*This article was originally posted on HerCampus Western Ontario*
H&M’s newest campaign for their fall collection was just released, and it’s less than traditional. If you haven’t seen it check it out here.
We’ve come to recognize fashion campaigns as always being the same: stick thin girls in fabulous clothing telling us exactly what we “should” look like. H&M’s campaign completely changes what we thought we knew about fashion advertising, and that’s fantastic.
Many people were upset when they saw the new ad campaign. In contemporary fourth wave feminism, which has been focusing on the intersectionality of women, many women are pushing back against the traditional tide of skimpy clothes on thin white women that we are bombarded with daily. So why fight the advertisement that seems to support women in all of their forms? H&M is taking feminism and commodifying it, selling it to the same women who are tired of seeing models that they could never look like. H&M has a target audience, and is using contemporary feminism to sell their products.
I have to argue that this is a good thing. The campaign shows women of different races, different sizes, with natural hair and dyed hair, shaved heads, big boobs and small. Yes, this variety of women is a smart marketing ploy for H&M because connects with more women. The representation has caused the campaign to be widely shared and connected with by a variety of women. It’s also important in the fight to increase the representation of women.

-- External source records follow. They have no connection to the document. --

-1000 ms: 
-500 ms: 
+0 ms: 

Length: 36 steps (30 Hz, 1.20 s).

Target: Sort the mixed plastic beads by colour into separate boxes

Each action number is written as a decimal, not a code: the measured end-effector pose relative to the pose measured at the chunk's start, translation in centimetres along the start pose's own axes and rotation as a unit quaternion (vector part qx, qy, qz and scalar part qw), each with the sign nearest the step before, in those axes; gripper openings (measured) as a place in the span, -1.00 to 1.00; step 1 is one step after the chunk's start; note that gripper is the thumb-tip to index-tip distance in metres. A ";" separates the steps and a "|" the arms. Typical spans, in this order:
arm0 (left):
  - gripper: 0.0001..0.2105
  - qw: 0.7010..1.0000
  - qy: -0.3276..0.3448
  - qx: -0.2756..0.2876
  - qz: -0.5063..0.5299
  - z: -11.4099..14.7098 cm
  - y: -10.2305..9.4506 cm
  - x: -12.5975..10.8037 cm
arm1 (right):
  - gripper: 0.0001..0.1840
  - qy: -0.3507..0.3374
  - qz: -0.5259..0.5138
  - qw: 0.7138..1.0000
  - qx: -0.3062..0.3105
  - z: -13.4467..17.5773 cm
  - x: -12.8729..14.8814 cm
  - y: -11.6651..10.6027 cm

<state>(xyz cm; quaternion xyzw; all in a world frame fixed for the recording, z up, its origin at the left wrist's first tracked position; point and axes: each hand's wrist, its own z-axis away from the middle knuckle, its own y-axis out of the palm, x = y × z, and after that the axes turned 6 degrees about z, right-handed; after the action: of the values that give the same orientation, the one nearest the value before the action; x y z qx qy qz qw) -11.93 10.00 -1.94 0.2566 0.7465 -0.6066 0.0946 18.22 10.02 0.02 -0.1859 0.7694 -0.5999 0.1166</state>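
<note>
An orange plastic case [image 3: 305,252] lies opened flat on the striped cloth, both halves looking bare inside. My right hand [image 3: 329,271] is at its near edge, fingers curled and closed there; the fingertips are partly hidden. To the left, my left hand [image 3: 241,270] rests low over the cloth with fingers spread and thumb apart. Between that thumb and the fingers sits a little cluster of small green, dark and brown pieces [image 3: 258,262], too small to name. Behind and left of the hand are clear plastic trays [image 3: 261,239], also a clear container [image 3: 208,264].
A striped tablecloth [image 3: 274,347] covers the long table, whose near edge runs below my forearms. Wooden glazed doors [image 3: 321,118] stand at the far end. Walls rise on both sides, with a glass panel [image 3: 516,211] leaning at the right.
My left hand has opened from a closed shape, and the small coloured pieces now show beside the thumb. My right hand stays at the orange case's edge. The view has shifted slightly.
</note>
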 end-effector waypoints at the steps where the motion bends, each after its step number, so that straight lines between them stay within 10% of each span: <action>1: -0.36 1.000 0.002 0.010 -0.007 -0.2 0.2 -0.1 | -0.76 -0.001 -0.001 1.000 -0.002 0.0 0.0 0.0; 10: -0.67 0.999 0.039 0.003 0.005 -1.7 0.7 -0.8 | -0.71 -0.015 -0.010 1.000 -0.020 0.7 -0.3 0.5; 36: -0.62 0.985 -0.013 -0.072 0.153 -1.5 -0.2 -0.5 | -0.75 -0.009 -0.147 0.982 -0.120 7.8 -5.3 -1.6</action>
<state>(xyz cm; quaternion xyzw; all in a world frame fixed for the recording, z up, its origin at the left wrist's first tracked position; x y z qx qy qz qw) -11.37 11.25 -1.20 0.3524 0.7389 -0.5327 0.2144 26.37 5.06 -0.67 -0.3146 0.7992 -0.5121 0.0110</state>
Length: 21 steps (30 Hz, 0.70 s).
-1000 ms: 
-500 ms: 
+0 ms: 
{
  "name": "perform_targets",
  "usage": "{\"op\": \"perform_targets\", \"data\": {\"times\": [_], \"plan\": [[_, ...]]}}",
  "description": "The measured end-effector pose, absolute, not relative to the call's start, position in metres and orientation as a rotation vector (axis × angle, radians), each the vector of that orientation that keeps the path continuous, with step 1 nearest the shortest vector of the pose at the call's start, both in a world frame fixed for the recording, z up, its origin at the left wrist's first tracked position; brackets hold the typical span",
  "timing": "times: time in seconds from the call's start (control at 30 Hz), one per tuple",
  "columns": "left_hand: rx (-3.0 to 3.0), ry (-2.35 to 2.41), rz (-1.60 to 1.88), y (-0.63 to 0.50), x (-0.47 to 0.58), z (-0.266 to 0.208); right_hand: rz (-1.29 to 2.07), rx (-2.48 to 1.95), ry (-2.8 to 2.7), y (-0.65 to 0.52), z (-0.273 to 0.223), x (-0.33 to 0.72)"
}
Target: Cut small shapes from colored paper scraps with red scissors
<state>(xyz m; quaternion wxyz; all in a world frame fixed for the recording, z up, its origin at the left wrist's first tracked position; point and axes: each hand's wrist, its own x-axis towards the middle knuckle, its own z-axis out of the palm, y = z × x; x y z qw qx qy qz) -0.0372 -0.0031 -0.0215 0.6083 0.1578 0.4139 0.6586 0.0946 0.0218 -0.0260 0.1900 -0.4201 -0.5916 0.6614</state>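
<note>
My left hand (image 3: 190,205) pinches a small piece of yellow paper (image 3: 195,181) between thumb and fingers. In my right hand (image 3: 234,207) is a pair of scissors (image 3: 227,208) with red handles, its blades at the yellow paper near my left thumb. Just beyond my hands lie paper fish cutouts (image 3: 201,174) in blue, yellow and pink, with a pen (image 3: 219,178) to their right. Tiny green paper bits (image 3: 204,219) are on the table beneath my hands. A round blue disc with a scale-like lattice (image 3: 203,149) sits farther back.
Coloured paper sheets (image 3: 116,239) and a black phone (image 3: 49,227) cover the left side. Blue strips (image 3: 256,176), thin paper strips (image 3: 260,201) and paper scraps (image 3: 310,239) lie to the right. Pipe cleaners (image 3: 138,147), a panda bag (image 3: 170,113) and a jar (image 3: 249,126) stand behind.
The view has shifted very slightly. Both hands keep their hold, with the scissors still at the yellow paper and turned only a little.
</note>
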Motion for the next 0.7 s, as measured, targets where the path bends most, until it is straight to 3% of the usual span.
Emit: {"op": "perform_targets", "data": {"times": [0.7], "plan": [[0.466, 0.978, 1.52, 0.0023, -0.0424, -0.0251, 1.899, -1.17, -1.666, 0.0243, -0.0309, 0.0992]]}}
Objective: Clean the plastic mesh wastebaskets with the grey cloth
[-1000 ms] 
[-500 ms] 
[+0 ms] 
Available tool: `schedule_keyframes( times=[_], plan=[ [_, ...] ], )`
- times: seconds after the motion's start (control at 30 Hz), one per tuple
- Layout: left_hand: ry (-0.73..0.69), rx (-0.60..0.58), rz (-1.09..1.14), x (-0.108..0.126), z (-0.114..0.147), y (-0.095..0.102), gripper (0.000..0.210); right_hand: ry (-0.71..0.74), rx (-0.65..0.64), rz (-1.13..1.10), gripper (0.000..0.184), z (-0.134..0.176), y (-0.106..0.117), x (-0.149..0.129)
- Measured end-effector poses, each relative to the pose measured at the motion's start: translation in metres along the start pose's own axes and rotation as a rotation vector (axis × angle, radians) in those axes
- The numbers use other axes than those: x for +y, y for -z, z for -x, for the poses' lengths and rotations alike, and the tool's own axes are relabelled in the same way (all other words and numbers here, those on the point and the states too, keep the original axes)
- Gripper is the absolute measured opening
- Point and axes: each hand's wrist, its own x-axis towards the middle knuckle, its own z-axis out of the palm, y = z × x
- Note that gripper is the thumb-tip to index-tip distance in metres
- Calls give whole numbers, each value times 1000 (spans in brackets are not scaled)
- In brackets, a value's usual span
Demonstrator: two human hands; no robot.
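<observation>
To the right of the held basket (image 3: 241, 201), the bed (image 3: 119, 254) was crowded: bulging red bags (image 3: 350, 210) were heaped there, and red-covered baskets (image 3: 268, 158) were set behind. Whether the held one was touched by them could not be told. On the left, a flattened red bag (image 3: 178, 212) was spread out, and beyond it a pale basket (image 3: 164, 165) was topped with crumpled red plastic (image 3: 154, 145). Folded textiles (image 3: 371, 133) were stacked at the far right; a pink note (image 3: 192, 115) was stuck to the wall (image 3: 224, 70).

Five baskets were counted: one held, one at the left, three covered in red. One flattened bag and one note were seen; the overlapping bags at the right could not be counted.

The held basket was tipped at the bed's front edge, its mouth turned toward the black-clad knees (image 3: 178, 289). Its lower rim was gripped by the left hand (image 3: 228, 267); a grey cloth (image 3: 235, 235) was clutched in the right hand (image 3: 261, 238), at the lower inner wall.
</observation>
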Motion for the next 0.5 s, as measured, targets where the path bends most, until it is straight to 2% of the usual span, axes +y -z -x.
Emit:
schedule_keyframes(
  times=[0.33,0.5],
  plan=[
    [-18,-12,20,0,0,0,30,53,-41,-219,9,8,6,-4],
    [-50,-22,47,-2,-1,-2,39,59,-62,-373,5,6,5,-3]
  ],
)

We could be mad at H&M for appropriating feminism in order to sell their products, or we could appreciate the fact that feminism is becoming important enough that companies are recognizing the need to represent a variety of women. Most advertisements continue to stick to traditional means of selling, and in a world comprised of advertising, this is harmful for girls and women who are surrounded by these images. H&M’s ad shouldn’t surprise us because we’re more likely to see these people on the streets than traditional models. These are people we feel we know, yet seeing them in an advertisement is shocking because we’re used to traditional models. That shouldn’t be the norm.
I look forward to the day that representation on television and in advertising is representative of all groups of people. In order to have this we need to accept the first steps. Whether H&M’s intentions were good or bad, it’s important to see these women and know that there are more types of women in the world then Victoria’s Secret models.